- [GOAL OF THE EXERCISE] Please transcribe the data below in full. Omit any picture you find in it.

START GIVEN MATERIAL

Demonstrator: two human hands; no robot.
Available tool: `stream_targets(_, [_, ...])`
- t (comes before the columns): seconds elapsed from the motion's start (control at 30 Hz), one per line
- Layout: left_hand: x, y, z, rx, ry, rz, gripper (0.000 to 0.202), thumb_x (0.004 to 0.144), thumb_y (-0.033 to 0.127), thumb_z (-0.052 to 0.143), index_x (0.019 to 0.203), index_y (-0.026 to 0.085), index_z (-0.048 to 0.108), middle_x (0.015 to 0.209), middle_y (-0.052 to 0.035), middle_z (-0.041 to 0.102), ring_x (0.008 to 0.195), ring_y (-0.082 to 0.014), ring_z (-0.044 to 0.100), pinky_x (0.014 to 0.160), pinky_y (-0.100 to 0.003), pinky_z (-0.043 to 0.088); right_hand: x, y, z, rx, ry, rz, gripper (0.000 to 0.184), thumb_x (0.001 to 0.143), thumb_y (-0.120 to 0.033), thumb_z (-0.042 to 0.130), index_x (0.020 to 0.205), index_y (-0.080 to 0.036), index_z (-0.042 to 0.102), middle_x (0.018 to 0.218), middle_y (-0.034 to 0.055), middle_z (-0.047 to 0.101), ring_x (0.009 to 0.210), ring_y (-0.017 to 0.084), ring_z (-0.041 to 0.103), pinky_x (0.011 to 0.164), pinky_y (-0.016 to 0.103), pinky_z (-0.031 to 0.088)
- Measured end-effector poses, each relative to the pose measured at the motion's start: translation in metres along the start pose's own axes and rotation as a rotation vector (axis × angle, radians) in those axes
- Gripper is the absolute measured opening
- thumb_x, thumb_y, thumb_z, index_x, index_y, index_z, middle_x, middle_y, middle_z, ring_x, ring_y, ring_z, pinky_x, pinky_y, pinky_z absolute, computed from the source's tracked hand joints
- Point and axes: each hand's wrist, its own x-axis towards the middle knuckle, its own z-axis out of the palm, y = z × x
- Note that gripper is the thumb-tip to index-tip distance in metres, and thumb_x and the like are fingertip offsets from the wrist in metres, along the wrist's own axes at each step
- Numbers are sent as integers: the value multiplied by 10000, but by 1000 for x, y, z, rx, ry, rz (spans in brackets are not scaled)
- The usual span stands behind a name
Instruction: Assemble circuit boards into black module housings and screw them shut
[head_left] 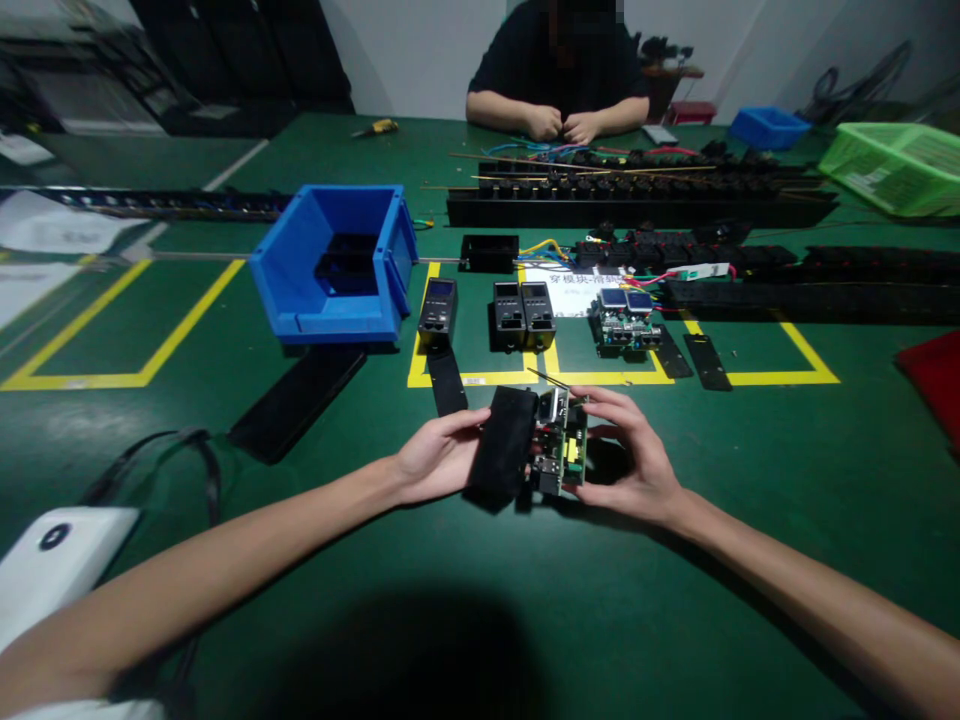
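My left hand (442, 455) grips a black plastic housing (502, 445), thumb on top and fingers underneath. In my right hand (637, 460) is a green circuit board (574, 450) with a yellow transformer and other parts on it, held by its edges between thumb and fingers. The board stands right against the housing's right side; how far it reaches inside I cannot tell. Beyond my hands stand a single black module (438, 312), a pair of black modules (523, 315) and more circuit boards (624, 320) with small screens.
A blue bin (330, 325) holding dark parts stands left, a black phone-like slab (296, 405) before it. Flat black plates (707, 362) lie to the right. Long black rails (637, 210) with wires cross the back. Opposite sits a person (559, 70), hands on the table. A green basket (892, 165) is far right.
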Motion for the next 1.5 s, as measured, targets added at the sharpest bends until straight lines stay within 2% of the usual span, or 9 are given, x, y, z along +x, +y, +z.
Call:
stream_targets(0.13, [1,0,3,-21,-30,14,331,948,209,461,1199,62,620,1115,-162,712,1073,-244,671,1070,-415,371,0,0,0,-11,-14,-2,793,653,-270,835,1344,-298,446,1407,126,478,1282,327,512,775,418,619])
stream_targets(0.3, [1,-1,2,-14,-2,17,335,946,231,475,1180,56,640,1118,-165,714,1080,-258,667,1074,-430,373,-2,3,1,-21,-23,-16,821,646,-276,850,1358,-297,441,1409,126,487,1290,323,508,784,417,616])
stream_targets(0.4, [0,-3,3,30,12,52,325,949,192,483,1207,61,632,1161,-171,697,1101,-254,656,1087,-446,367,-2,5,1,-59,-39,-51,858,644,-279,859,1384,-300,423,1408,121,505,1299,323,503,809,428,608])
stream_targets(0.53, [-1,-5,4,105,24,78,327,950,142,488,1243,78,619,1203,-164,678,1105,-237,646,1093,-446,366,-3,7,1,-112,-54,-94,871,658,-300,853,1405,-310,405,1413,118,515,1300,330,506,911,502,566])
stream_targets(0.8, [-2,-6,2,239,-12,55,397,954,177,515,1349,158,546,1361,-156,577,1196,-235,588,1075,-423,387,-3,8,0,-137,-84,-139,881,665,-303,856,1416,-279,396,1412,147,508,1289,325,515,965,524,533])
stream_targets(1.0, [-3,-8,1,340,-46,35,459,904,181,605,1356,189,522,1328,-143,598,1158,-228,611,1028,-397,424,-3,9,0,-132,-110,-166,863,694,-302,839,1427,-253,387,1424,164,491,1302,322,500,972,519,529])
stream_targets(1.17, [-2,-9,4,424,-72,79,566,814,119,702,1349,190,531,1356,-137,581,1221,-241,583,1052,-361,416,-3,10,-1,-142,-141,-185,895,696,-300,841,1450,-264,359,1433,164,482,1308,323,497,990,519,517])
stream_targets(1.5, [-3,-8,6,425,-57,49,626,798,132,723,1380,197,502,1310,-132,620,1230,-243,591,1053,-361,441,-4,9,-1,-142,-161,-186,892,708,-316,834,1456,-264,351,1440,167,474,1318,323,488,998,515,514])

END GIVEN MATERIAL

- [OUTPUT]
Demonstrator: two human hands; no robot.
Available tool: `stream_targets(_, [_, ...])`
- t (comes before the columns): seconds elapsed from the motion's start (control at 30 Hz), one per line
- Layout: left_hand: x, y, z, rx, ry, rz, gripper (0.000 to 0.202), thumb_x (0.004 to 0.144), thumb_y (-0.033 to 0.127), thumb_z (-0.052 to 0.143), index_x (0.019 to 0.203), index_y (-0.026 to 0.085), index_z (-0.048 to 0.108), middle_x (0.015 to 0.209), middle_y (-0.052 to 0.035), middle_z (-0.041 to 0.102), ring_x (0.008 to 0.195), ring_y (-0.082 to 0.014), ring_z (-0.044 to 0.100), pinky_x (0.014 to 0.160), pinky_y (-0.100 to 0.003), pinky_z (-0.043 to 0.088); right_hand: x, y, z, rx, ry, rz, gripper (0.000 to 0.184), thumb_x (0.001 to 0.143), thumb_y (-0.120 to 0.033), thumb_z (-0.042 to 0.130), index_x (0.020 to 0.205), index_y (-0.080 to 0.036), index_z (-0.042 to 0.102), middle_x (0.018 to 0.218), middle_y (-0.034 to 0.055), middle_z (-0.047 to 0.101), ring_x (0.009 to 0.210), ring_y (-0.017 to 0.084), ring_z (-0.041 to 0.103), pinky_x (0.011 to 0.164), pinky_y (-0.016 to 0.103), pinky_z (-0.031 to 0.088)
- Measured end-effector poses, each relative to the pose measured at the motion's start: translation in metres along the start pose's own axes and rotation as a rotation vector (axis × angle, radians) in those axes
- Gripper is the absolute measured opening
- thumb_x, thumb_y, thumb_z, index_x, index_y, index_z, middle_x, middle_y, middle_z, ring_x, ring_y, ring_z, pinky_x, pinky_y, pinky_z absolute, computed from the source's tracked hand joints
- Point and axes: each hand's wrist, its own x-axis towards the middle knuckle, its own z-axis out of the palm, y = z × x
- Note that gripper is the thumb-tip to index-tip distance in metres, and thumb_x and the like are fingertip offsets from the wrist in metres, along the wrist's own axes at each step
- Numbers are sent as integers: the value multiplied by 10000, but by 1000 for x, y, z, rx, ry, rz (spans in brackets are not scaled)
- The usual span stands behind a name
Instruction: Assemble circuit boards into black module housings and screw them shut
[head_left] 
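My left hand (442, 455) grips a black plastic housing (502, 445), thumb on top and fingers underneath. In my right hand (637, 460) is a green circuit board (574, 450) with a yellow transformer and other parts on it, held by its edges between thumb and fingers. The board stands right against the housing's right side; how far it reaches inside I cannot tell. Beyond my hands stand a single black module (438, 312), a pair of black modules (523, 315) and more circuit boards (624, 320) with small screens.
A blue bin (330, 325) holding dark parts stands left, a black phone-like slab (296, 405) before it. Flat black plates (707, 362) lie to the right. Long black rails (637, 210) with wires cross the back. Opposite sits a person (559, 70), hands on the table. A green basket (892, 165) is far right.
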Motion for the next 1.5 s, as measured, targets added at the sharpest bends until straight lines stay within 2% of the usual span, or 9 are given, x, y, z along +x, +y, +z.
Call:
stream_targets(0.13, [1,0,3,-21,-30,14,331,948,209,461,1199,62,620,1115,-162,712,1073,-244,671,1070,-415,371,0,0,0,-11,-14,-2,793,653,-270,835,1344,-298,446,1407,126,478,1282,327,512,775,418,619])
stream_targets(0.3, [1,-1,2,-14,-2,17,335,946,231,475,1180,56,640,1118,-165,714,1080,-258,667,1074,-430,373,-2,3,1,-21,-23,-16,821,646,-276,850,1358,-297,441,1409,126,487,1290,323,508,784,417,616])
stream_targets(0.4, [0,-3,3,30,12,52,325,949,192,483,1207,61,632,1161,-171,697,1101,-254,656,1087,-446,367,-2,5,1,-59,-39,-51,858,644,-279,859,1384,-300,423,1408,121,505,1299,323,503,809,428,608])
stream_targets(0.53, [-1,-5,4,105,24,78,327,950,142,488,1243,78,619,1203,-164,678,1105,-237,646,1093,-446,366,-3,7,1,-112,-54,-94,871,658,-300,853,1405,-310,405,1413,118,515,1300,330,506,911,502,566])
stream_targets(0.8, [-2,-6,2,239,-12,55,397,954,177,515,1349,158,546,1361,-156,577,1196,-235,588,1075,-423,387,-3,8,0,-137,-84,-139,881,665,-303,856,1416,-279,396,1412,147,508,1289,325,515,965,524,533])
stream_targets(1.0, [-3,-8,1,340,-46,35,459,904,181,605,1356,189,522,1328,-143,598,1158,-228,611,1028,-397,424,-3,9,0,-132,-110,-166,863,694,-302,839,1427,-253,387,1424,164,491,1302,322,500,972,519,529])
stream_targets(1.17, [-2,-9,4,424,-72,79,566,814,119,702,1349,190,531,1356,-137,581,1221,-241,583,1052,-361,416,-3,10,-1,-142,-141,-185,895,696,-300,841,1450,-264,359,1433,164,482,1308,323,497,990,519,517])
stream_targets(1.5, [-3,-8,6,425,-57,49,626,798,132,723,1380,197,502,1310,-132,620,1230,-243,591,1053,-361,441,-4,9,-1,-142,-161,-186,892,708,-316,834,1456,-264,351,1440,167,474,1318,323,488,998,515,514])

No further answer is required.